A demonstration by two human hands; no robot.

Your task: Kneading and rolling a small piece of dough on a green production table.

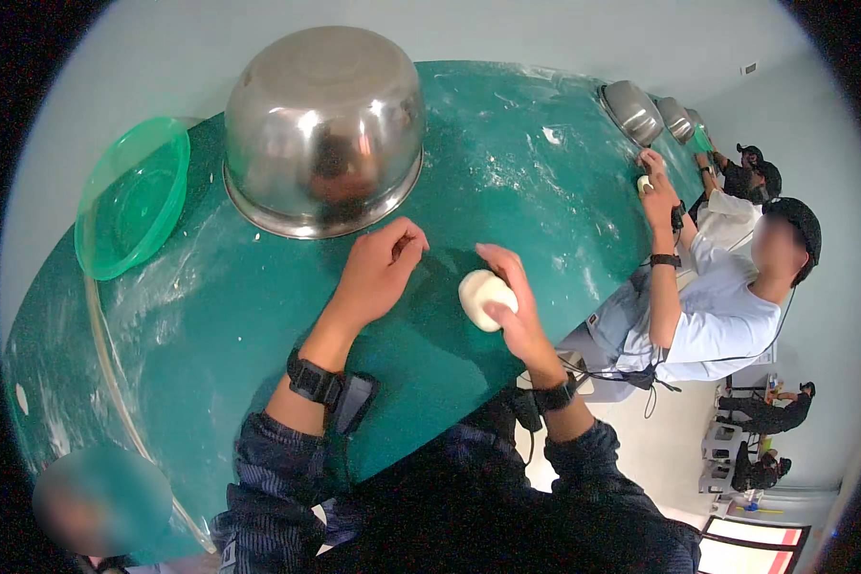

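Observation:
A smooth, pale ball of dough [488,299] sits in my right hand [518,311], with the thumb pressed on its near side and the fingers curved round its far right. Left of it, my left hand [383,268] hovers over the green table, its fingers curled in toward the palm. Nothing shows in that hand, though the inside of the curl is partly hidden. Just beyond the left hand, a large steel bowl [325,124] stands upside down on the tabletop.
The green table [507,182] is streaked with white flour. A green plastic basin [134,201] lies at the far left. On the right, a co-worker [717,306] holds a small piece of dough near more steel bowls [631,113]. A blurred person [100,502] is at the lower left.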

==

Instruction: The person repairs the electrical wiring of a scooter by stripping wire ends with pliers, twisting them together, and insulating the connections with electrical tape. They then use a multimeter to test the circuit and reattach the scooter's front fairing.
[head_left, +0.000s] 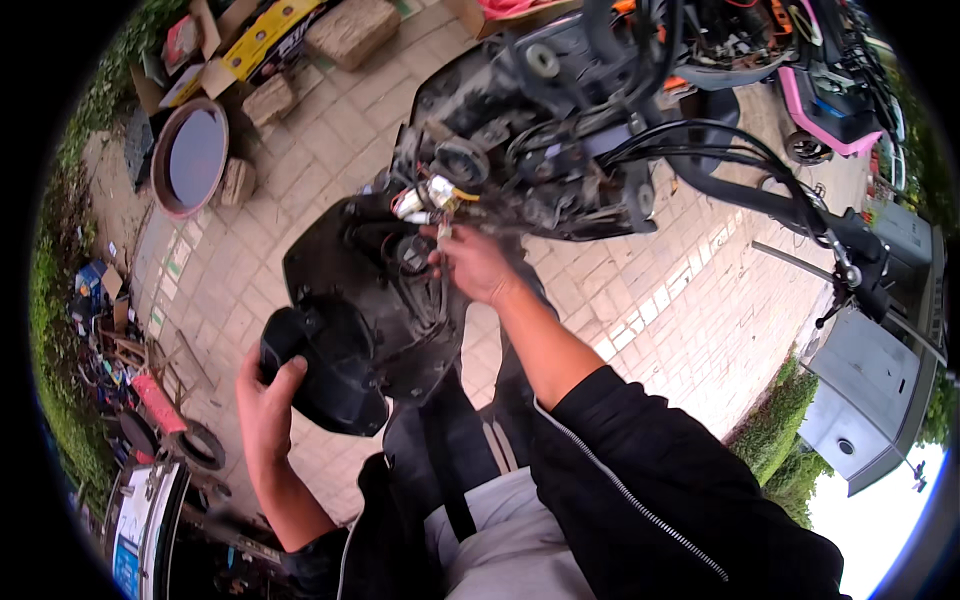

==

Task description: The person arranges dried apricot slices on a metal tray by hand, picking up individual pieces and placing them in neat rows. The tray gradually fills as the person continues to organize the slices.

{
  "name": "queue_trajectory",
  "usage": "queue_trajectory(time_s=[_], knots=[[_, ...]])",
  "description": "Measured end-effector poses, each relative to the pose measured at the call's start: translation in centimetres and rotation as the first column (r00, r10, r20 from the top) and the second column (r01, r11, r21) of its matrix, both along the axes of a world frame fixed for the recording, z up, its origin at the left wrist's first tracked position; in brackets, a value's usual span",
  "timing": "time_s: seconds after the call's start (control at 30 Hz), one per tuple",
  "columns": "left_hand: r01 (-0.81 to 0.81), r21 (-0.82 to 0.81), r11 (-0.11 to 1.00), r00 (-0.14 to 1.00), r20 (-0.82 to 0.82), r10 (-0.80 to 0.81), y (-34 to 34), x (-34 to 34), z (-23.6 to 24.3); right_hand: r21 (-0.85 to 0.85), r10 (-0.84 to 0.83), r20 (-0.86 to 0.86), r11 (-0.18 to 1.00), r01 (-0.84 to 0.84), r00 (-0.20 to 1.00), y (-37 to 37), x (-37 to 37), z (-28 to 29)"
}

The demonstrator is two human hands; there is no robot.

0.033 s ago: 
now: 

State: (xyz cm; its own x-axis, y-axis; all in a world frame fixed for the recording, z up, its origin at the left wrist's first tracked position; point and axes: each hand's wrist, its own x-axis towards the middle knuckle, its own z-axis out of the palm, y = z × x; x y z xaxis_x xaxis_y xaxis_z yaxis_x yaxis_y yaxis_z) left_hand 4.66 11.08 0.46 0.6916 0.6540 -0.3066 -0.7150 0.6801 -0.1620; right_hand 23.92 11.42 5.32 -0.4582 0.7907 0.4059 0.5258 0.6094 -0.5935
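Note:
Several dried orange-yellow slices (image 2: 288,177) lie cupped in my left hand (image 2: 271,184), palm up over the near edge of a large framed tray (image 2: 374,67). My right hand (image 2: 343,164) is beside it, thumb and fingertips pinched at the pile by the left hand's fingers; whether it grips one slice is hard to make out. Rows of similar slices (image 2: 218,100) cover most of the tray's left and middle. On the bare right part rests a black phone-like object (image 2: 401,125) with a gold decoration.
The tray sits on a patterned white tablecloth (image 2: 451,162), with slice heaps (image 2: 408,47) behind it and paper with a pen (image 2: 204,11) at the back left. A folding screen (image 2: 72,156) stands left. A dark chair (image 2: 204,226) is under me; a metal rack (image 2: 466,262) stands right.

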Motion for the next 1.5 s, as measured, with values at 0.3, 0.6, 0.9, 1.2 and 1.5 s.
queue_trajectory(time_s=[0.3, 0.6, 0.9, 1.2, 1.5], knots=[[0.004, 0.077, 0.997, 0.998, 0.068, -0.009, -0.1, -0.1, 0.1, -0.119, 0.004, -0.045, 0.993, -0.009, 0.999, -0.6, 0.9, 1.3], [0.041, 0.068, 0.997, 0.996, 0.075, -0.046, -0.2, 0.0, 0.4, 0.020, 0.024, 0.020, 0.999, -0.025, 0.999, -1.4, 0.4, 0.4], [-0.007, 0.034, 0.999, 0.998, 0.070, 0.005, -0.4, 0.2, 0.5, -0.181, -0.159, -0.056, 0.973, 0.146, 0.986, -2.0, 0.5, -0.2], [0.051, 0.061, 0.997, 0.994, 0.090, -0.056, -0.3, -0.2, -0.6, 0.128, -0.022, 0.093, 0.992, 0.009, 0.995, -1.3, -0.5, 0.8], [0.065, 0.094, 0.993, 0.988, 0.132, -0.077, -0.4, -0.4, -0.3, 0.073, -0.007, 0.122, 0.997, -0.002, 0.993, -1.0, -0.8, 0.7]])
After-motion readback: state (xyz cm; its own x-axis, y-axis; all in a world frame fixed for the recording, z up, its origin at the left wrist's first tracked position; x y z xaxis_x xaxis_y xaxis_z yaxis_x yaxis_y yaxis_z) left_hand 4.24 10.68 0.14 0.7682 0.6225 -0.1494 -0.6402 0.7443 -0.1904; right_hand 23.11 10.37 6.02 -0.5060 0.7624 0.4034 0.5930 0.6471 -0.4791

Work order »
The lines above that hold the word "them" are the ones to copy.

Response to the task »
Instruction: The person repairs the electrical wiring of a scooter by stripping wire ends with pliers, twisting them together, and insulating the connections with electrical tape. They then use a multimeter to test the circuit and reattach the scooter's front fairing.
Task description: The person arranges dried apricot slices on a metal tray by hand, picking up individual pieces and placing them in neat rows. The tray gradually fills as the person continues to organize the slices.

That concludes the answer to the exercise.